Maduras have several desirable traits, including those outlined below:
· Feed efficiency. With grain rations, yearling bulls can gain 1 kg on less than 7 kg of ration.
· Thriftiness. The breed can maintain its body condition on low quality forages.
· Heat tolerance. The madura has a high rate of cutaneous evaporation and is therefore well adapted to the tropical monsoonal climate. Teams of madura can plow or cultivate land for more than 6 hours, even at high temperatures.
· Carcass quality. The madura fattens readily on a high-quality diet and produces carcasses with high dressing percentages, a large rib-eye area, and high yields of lean meat.
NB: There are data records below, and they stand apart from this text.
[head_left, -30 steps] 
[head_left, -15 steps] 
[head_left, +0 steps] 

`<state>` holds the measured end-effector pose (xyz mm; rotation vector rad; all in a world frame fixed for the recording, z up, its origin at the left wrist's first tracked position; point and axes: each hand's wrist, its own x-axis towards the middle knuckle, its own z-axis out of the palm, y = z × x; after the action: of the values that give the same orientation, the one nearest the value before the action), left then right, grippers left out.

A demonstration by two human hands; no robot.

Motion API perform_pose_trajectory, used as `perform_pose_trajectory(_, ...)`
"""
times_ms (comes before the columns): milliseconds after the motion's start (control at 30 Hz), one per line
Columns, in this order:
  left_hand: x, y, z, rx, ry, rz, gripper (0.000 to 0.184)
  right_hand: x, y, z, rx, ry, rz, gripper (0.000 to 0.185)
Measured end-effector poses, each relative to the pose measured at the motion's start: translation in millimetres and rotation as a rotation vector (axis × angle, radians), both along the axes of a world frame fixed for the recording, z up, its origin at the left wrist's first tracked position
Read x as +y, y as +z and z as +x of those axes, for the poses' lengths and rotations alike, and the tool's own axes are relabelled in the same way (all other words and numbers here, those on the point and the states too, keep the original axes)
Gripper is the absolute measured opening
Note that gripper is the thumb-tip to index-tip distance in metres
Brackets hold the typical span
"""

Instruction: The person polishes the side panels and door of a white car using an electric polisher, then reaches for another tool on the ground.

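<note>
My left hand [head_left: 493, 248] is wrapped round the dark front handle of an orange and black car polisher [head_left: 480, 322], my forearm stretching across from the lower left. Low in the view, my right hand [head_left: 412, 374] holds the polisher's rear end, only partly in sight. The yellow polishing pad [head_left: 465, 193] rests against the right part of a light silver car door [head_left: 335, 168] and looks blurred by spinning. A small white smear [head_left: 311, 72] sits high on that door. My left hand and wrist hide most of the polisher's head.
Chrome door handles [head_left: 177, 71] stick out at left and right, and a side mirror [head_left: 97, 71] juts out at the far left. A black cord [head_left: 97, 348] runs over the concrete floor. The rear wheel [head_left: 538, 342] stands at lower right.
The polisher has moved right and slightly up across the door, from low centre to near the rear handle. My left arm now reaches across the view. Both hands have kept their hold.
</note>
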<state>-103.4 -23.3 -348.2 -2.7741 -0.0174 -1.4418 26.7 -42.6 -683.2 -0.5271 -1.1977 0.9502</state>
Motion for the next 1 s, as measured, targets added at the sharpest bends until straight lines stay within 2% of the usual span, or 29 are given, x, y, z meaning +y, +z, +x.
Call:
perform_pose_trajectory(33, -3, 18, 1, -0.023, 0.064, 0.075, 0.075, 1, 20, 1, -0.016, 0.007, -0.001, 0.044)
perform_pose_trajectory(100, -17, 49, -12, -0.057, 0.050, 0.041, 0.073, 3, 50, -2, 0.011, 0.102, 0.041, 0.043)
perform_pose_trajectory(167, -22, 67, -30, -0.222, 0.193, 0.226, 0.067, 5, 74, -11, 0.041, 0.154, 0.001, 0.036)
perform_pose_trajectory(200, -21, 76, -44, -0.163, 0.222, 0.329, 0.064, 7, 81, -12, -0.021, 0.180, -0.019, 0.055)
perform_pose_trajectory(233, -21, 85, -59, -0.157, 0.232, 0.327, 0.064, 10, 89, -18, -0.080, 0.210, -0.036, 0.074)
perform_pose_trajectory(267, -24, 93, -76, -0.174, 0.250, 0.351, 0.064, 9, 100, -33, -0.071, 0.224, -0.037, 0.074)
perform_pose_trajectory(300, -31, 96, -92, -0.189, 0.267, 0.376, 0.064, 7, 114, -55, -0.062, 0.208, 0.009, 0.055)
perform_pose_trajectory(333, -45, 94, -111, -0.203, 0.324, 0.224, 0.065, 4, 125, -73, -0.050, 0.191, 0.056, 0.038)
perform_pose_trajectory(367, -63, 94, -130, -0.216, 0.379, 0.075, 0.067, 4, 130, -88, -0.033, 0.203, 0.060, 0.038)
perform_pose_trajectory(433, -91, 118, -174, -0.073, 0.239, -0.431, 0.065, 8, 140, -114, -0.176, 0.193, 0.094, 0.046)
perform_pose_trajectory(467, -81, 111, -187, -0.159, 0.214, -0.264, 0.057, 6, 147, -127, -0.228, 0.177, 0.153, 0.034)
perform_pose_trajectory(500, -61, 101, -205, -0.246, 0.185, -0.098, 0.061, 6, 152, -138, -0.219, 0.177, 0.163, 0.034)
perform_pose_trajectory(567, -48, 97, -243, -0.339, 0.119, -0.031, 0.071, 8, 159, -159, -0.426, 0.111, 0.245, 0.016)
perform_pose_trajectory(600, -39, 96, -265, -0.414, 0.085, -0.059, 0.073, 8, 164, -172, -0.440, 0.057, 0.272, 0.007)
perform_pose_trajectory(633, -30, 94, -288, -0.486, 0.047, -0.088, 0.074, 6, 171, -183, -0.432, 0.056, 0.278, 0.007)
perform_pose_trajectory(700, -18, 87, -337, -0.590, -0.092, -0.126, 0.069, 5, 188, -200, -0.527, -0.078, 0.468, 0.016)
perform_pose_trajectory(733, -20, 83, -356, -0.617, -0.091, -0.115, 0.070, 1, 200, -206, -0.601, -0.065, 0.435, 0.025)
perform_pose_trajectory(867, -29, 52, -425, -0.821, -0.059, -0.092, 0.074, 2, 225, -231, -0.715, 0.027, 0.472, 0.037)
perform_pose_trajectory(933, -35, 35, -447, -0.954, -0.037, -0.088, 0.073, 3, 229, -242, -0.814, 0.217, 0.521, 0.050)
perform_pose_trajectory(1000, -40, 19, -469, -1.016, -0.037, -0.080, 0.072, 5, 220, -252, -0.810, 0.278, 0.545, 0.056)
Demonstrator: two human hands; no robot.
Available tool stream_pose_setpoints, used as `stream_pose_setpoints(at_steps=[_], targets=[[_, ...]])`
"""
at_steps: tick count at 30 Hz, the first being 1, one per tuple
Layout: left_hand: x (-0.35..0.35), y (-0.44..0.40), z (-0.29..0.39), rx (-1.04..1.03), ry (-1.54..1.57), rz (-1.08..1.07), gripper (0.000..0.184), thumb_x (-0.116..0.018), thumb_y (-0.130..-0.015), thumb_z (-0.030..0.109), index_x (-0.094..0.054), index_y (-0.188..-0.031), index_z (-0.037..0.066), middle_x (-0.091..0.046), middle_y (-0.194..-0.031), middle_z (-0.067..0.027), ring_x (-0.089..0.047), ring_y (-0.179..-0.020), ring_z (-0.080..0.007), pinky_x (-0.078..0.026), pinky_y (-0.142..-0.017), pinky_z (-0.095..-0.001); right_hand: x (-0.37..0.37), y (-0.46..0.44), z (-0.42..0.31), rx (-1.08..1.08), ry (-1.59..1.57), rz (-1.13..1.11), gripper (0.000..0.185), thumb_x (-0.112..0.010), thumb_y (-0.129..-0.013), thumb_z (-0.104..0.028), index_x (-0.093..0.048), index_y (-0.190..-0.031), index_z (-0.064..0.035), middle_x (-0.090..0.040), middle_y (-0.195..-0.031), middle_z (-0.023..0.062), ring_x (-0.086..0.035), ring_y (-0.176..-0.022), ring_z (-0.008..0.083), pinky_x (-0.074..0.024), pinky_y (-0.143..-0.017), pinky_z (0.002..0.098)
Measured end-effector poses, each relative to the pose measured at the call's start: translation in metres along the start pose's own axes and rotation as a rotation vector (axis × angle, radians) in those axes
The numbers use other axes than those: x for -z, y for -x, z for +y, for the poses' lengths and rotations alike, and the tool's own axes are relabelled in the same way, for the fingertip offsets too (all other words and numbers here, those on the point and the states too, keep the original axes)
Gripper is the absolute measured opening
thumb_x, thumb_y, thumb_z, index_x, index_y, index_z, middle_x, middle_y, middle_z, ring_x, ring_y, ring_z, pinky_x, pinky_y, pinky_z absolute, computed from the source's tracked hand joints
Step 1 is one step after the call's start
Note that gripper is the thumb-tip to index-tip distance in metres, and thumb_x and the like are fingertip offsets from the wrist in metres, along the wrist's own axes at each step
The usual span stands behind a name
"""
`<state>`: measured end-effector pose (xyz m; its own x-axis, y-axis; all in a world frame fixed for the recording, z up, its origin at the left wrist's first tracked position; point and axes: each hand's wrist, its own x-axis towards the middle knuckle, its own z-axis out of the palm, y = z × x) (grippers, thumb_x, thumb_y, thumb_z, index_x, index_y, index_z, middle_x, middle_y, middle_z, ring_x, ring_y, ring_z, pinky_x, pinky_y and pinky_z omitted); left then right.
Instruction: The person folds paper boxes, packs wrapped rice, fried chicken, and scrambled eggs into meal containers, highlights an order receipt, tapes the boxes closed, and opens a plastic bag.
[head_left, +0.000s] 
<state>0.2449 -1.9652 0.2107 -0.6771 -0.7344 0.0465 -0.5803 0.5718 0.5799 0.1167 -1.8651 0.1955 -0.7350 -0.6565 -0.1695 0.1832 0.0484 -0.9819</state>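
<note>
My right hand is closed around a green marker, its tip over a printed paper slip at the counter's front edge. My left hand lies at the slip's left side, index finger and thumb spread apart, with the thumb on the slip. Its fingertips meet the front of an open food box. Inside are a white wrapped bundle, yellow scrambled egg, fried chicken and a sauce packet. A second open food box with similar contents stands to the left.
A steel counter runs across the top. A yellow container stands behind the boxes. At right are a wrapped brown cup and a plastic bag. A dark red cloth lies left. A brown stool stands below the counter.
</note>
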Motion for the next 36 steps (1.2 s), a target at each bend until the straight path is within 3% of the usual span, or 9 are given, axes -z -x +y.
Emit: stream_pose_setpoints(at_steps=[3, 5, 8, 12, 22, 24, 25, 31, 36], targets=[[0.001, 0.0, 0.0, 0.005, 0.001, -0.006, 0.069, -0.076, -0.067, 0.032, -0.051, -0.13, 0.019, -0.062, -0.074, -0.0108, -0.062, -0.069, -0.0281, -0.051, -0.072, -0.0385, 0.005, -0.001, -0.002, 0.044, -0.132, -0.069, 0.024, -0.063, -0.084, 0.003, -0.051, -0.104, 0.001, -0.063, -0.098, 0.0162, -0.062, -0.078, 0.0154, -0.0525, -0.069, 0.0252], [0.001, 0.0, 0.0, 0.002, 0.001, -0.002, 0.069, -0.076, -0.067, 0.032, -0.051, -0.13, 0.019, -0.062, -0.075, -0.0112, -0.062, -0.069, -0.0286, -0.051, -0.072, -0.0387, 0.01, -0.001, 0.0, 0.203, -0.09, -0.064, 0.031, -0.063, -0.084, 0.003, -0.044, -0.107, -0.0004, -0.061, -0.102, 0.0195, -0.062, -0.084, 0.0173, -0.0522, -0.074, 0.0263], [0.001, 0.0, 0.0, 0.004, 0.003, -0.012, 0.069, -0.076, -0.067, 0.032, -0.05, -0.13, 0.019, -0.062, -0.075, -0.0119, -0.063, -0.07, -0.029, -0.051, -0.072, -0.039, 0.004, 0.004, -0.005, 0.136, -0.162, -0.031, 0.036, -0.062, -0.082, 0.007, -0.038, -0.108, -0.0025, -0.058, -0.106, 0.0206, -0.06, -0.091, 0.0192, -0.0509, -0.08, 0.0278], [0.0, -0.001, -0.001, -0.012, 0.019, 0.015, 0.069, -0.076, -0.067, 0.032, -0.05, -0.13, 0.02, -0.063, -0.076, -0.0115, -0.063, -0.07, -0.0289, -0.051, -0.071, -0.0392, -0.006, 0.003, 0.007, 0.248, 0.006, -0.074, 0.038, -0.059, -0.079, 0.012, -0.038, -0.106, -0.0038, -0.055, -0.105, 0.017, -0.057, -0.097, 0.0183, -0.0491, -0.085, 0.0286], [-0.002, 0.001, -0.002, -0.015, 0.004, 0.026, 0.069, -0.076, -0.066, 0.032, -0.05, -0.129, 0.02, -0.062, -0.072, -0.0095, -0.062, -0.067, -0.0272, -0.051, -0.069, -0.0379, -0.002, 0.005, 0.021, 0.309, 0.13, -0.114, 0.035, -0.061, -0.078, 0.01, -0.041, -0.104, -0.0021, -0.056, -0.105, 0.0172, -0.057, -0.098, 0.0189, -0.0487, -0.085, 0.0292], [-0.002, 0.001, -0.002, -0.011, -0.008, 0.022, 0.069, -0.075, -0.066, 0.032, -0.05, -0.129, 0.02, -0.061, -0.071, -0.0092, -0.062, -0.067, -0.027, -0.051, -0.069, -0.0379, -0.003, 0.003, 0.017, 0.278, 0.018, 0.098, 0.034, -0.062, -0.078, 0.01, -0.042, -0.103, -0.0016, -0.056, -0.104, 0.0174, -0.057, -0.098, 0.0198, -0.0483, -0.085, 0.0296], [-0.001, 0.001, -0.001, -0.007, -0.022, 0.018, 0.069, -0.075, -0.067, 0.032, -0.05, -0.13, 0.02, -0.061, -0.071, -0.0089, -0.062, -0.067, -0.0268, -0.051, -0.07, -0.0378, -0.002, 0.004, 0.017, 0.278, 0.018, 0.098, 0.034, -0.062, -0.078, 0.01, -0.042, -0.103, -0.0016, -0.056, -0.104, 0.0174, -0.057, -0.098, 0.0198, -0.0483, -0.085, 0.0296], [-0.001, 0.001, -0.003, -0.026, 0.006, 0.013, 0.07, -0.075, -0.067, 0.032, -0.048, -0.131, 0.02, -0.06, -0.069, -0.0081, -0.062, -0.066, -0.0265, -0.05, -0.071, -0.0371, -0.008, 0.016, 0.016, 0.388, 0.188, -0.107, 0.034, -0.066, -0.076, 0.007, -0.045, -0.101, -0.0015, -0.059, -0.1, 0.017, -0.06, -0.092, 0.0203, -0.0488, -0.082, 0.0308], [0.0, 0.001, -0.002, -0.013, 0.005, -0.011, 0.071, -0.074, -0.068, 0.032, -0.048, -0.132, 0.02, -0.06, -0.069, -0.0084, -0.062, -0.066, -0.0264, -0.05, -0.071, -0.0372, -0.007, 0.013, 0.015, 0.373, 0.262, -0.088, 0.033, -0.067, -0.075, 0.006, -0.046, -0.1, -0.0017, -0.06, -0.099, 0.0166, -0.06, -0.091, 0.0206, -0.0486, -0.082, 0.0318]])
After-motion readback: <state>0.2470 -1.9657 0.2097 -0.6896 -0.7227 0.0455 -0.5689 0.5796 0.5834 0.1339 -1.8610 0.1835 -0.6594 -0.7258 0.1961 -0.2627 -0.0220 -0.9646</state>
· External fat thickness. A well-finished madura normally has only a slight covering of fat over ribs and lower round. Maximum thickness (over the top round) is less than 1.5 cm.
· Intelligence. These animals are responsive and easily trained. The famous dancing cattle of Madura, for instance, are actually these banteng-cattle hybrids.
· Parasite resistance. Despite often high levels of fluke infections, the animals continue to work, reproduce, and maintain body condition.
Maduras have been bred for one thing - speed. Some of their genetic limitations are:
· Low birth weight. The calves begin small, weighing 12-14 kg at birth, and they continue to be slow weight gainers. [Feeding trials with yearling bulls have shown daily gains of over 600 g for 180 days.
· Poor lactation. Milk production is normally less than 1.5 lifers per day and lactation ends after about 4 months. The cows often fail to produce milk. Much of this is probably caused by poor nutrition.
Research and Conservation Needs
One of the important features of the madura is that its genetic variation has been largely removed during 1,500 years of continuous breeding; with study much valuable information could be obtained that is beneficial to all bovine breeds.
The following topics need further study:
· Fertility levels
· Crossbreeding to test the effect of using a wider range of cattle breeds*
· Assessment of the hybrid's advantages over the pure banteng
· Performance under a wide range of environments.